To scale as in our examples above, we must combine hierarchical subsystems; that’s important to fog.  This requires a component that isolates subsystem interfaces, a “fog routing node”.  Note that this is a conceptual term.  It does not have to be, and often is not, implemented as a hardware device.  It is usually implemented as a service, or running application.  That service can run anywhere needed: on the device itself, in a separate box, or in the higher-level system.  Its function is to “wrap a box around” a subsystem, thus hiding the complexity.  The subsystem thus exports only the needed data, allows only controlled access, and even presents a single security domain (certificate).  Also, because the databus so naturally supports redundancy, the service design allows highly reliable systems to simply run many parallel routing nodes.

Hierarchical systems require containment of subsystem internal data. The fog routing node maps data models between levels, controls information export, enables fast internal discovery, and maps security domains. The external interface is thus a much simpler view that hides the internal system.

Hierarchical systems require containment of subsystem internal data. The fog routing node maps data models between levels, controls information export, enables fast internal discovery, and maps security domains. The external interface is thus a much simpler view that hides the internal system.

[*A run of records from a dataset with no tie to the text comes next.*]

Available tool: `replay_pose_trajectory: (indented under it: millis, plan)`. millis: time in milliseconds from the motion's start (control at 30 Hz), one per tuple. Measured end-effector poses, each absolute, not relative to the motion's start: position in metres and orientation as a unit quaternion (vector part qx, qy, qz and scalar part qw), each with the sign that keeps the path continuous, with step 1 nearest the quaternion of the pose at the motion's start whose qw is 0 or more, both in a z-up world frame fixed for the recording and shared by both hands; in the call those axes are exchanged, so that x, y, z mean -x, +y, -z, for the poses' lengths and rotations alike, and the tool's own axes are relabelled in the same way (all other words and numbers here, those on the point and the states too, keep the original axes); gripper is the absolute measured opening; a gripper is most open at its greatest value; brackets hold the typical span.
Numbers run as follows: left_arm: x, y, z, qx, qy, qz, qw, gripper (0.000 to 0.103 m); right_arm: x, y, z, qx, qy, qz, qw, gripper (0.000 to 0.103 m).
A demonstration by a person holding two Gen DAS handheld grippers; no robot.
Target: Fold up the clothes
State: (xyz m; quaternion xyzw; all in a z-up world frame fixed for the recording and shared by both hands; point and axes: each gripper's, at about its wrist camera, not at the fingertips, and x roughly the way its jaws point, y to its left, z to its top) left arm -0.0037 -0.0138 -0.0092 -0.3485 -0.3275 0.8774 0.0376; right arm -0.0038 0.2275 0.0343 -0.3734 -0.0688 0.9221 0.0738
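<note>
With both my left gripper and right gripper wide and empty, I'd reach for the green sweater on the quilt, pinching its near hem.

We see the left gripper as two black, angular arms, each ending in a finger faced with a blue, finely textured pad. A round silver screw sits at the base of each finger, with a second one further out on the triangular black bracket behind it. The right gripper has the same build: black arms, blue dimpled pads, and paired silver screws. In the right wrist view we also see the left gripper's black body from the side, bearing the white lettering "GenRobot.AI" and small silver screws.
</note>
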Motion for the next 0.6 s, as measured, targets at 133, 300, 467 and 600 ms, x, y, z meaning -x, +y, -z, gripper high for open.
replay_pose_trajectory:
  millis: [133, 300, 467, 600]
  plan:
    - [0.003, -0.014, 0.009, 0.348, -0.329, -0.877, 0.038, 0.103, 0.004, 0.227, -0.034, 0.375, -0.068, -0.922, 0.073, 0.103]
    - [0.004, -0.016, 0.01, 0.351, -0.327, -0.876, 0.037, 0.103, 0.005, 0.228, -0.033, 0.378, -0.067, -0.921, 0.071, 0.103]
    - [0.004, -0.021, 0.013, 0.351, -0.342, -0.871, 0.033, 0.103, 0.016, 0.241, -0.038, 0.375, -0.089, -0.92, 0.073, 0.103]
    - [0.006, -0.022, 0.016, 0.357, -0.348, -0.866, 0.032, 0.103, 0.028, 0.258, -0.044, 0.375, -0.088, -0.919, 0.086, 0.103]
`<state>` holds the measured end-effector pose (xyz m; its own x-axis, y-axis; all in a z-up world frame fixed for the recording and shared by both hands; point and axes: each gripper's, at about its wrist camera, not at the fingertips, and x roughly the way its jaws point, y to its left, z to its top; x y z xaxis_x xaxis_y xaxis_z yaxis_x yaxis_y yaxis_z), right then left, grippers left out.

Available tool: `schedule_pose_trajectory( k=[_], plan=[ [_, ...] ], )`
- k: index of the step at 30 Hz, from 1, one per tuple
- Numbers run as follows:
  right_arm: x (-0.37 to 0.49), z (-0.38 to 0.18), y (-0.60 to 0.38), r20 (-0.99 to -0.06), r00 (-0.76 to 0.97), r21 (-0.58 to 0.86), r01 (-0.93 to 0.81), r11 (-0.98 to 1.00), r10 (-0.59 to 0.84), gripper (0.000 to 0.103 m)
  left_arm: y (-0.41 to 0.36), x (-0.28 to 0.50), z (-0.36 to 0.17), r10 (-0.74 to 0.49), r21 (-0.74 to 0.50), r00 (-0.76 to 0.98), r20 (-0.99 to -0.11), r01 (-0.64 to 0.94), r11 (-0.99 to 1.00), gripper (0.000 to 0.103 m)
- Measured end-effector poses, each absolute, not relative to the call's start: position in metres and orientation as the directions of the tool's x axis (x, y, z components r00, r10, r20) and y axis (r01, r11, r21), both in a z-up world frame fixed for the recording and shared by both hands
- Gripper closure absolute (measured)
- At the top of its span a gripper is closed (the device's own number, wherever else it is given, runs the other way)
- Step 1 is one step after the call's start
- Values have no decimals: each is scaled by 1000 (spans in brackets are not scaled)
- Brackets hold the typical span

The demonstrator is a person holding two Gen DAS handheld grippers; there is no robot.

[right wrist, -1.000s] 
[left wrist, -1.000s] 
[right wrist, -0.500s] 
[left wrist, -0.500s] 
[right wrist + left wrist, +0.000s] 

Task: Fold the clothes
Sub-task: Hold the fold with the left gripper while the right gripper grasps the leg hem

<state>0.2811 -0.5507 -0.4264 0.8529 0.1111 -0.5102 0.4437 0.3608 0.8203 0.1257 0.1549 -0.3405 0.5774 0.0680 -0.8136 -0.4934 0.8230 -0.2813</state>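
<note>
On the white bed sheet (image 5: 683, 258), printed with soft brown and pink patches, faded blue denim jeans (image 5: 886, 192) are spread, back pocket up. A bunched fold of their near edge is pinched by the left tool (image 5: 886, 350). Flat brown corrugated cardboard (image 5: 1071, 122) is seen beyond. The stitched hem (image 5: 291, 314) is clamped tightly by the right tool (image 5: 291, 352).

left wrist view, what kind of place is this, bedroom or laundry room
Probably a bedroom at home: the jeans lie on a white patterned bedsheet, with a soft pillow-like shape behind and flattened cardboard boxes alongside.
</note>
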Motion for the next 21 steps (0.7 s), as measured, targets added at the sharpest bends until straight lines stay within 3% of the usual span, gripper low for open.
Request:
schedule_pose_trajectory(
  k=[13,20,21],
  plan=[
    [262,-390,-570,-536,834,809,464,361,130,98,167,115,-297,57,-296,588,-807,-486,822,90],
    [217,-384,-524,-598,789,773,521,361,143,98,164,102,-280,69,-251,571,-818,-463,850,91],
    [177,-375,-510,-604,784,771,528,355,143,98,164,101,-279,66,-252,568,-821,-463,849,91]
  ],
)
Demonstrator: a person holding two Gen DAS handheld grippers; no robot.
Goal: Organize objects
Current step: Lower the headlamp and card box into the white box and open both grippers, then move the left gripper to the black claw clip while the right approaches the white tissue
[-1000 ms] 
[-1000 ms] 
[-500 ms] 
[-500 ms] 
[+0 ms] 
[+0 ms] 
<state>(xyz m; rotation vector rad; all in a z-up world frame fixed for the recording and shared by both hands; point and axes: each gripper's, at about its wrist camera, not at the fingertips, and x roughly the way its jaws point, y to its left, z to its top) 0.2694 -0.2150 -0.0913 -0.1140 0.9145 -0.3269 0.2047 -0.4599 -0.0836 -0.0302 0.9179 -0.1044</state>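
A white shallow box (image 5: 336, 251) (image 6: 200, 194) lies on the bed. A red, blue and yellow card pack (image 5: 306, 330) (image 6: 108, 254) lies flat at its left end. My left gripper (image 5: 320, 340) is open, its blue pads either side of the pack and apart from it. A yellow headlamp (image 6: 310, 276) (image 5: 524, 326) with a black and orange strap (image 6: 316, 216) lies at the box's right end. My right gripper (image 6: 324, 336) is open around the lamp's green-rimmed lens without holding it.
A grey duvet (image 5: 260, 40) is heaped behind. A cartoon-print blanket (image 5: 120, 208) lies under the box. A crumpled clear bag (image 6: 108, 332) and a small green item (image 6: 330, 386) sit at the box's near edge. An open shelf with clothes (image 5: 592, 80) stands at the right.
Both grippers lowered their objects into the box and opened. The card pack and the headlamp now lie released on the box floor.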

RTI has immense experience with this design, with over 1000 projects.  These include fast 3kHz feedback loops for robotics, NASA KSC’s huge 300k-point launch control SCADA system, Siemens Wind Power’s largest offshore turbine farms, the Grand Coulee dam, GE Healthcare’s CT imaging and  patient monitoring product lines, almost all Navy ships of the US and its allies, Joy Global’s continuous mining machines, many pilotless drones and ground stations, Audi’s hardware-in-the-loop testing environment, and a growing list of autonomous car and truck designs.

The key benefits of a databus include:

  • Reliability: Easy redundancy and no servers to fail allow extremely reliable operation. The DDS databus supports systems cannot tolerate being offline even for a short period, whether 5 minutes or 5 milliseconds.
  • Real-time: Databus peer-to-peer delivery easily supports latencies measured in milliseconds and even tens of microseconds.
  • Interface scale: Large software projects with more than 10 interacting modules must carefully define, coordinate, and evolve interfaces. Data-centric technology moves this responsibility from manual processes to automatic, enforced infrastructure.  RTI has experience with systems with over 1500 teams of programmers building thousands of interacting applications.
  • Data scale: When systems grow large, they must control dataflow. It’s simply not practical to send everything to every application.  The databus allows filtering by content, rate, and more.  Thus, applications receive only what they truly need.  This greatly reduces both network and processor load.  This is critical for any system with more than 1000 independently-addressable data items.
  • Architecture: Data-centricity is not easily “added” to a system. It is instead adopted as the core design.  Thus, the transformation makes sense only for next-generation IIoT designs.  Most system designs have lifecycles of many years.

Any system that meets most of these requirements should seriously consider a data-centric design.

FREE eBook: Leading Applications & Architecture for the Industrial Internet of Things

The Foggy Future

Like the California fog blanket, a cloud in the right place works wonders.  Databus technology enables elastic computing by bringing the data where it’s needed reliability.  It supports real-time, reliable, scalable system building. Of course, communication is only one of the required functions of the evolving fog architecture.  But it is key and relatively mature.  It is thus driving many designs.

The Industrial IoT will change nearly every industry, including transportation, medical, power, oil and gas, agriculture, and more.  It will be the primary driving trend in technology for the next several decades, the technology story of our lifetimes.  Fog computing will move powerful processing currently only available in the cloud out to the field.  The forecast is foggy indeed.